Cumhurbaşkanı Erdoğan’a yönelik sözleri nedeniyle hakkında soruşturma açılan Kaftancıoğlu, pazartesi günü ifade vereceğini de açıkladı.
CHP Genel Başkanı Kemal Kılıçdaroğlu’nun ‘helalleşme’ çağrısının ev ziyaretlerinde olumlu bir karşılığı olduğunu anlatan Kaftancıoğlu, konuşmasına şöyle devam etti: “Helalleşme çağrısı tahmin ettiğimde daha büyük bir karşılığı var. Şaşırtıcı derecede toplumun bütün kesimlerine ulaşmış. Bu çağır kapıların açılması için bir vesile oldu.”
‘EKSİĞİMİZİ GİDERECEĞİZ’
İktidar partisi yetkililerini sahada göremediklerini söyleyen Kaftancıoğlu, “Çünkü çıkıp vatandaşı dinlemeye, eleştirileri göğüslemeye tahammülleri yok. İstanbul’un gerçekliği buyken, kimin ne dediği, ne demediği, ne giydiği üzerinden algılar değişirken siyasetin görevi vatandaşın sesini duymak ve duyurmaktır. Şu ana kadar CHP’ye gelen en büyük eleştiri: ‘Şimdiye kadar niye yoktunuz?
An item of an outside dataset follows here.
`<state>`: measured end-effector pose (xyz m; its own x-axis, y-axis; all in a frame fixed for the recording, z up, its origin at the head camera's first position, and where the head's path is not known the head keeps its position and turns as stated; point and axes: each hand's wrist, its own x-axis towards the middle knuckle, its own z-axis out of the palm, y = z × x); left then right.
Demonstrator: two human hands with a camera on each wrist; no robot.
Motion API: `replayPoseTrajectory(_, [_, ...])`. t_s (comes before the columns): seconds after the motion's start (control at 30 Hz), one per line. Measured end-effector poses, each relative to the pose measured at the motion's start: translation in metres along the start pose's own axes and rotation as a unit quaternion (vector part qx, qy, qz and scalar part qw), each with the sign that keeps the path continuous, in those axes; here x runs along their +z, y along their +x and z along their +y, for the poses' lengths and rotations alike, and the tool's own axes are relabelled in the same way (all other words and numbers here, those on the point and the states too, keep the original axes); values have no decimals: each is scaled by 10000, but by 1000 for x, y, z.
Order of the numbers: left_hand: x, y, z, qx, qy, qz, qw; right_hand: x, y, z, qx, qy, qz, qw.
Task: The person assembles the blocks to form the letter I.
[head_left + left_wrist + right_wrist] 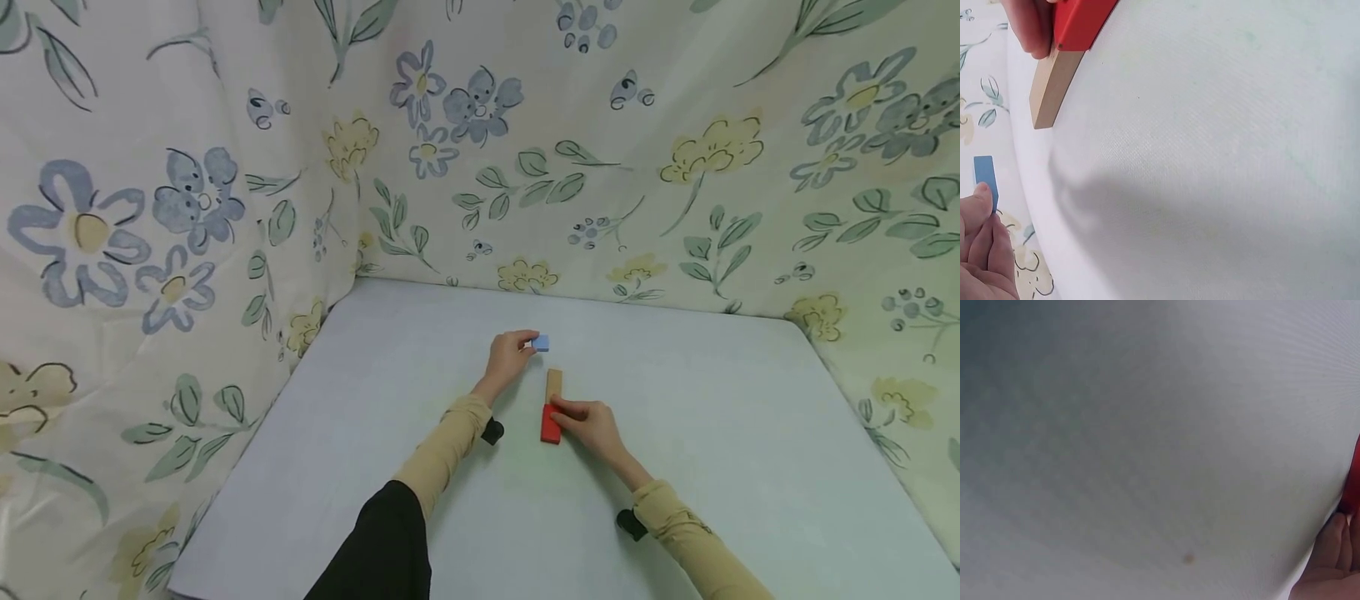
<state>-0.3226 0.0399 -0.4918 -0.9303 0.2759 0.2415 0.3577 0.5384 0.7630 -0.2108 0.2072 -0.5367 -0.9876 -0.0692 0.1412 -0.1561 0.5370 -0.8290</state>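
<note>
A small blue block [541, 342] is pinched between the thumb and fingers of my left hand [510, 358], beyond the far end of a plain wooden block [554, 383]. In the left wrist view, the blue block [986, 175] is held by its lower end, apart from the wood. A red block [551, 428] lies end to end with the wooden block, on the side nearer me. My right hand [596, 427] grips the red block from the right, near where the two meet. Only part of the red block [1352, 490] shows in the right wrist view.
The blocks are on a white-covered table [712, 417]. A floral curtain [540, 192] hangs along its back and sides. Dark wrist cameras sit under both forearms, one of them a black device [632, 525] close to the tabletop. A black cloth [386, 533] covers part of the left arm.
</note>
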Motion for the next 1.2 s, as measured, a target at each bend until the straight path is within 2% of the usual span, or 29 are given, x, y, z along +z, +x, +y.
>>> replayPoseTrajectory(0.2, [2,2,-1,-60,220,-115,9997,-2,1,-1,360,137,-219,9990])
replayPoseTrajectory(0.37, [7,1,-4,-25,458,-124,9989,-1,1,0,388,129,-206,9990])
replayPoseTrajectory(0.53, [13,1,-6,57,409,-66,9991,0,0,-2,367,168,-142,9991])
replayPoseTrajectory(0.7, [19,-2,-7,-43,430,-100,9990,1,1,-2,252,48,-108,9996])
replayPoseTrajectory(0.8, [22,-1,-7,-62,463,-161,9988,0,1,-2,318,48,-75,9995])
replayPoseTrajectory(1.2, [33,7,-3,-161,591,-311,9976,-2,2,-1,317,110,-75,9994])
Bizi kötü yönetime, yoksulluğa, yokluğa mahkum bıraktınız.’ Haklılar. Geçmişten bu güne kadar yapmadığımızı kapatmak için daha çok gideceğiz. Bu eksiğimizi gidereceğiz. İktidara aracılık yapmaktan usandık. Her kapıyı çaldığımızda iktidara oy veren seçmen ‘benim ne kapımı çalan var, ne derdimi gören var, iletin buradan’ diyor. Ben de diyorum ki buradan: Eğer o vatandaşın oyuyla iktidara geldiyseniz o vatandaşın eleştirisi varsa CHP’nin özgüvenli tavrı gibi dinleyin. Yanlışınız varsa düzeltirsiniz, niyetiniz yok o ayrı konu. Ama o vatandaşla temas kurun. O vatandaş hangi partiye oy vermiş olursa olsun vatandaş kendini uzaklaştırılmış, kıstırılmış hissediyor. Eğitimiyle, çalışmasıyla, üretimiyle zenginleşen de kalmamış İstanbul’da. Yoksulluğun niteliklisi olur mu diyeceksiniz? 4 üniversite bitirmiş, doktorasını yapmış, evini geçindirecek ekmek götüremeyen kişi varsa… Bugünün iktidarı Adalet ve Kalkınma Partisi, hiçbir konuda eşitliğe inanmadığını görüyorum. Bir konuda eşitliği başardı. İnsanlar yoksullukta eşitlendi. İstanbul’da insanların görüşü, oy verdiği parti farklı. Dertleri aynı. Bana bizzat kapıyı açan kadın kardeşimiz kendisiyle dertleşirken başörtüsünü tuttu. ‘Gel, sadece bunu diye diye bizi yoksullaştırdılar. Ben ister başımı açar, ister kapatırım. Benim başörtümle ilgili televizyonlarda konuşacağına… Benim çocuğum hasta, benim derdimle ilgili hiçbir şey yapmıyorlar’ dedi. Kadınlar yaşadıkları gerçeklik konusunda çok daha kararlı. Yabancı uyruklularla da karşılaşıyoruz. Vatandaşlar öfkeyi, sığınmacılara, yabancı uyruklulara, göçmenlere yöneltmiş durumda. Kapıyı çalıyoruz. ‘Ben asgari ücrete iş bulamıyorum, yarısına Suriyeliyi çalıştırıyorlar’ diyor. Vatandaşın, İstanbul’da bu derece yabancı, sığınmacı bulunması konusunda haklı olduğu noktalar var” ifadelerini kullandı.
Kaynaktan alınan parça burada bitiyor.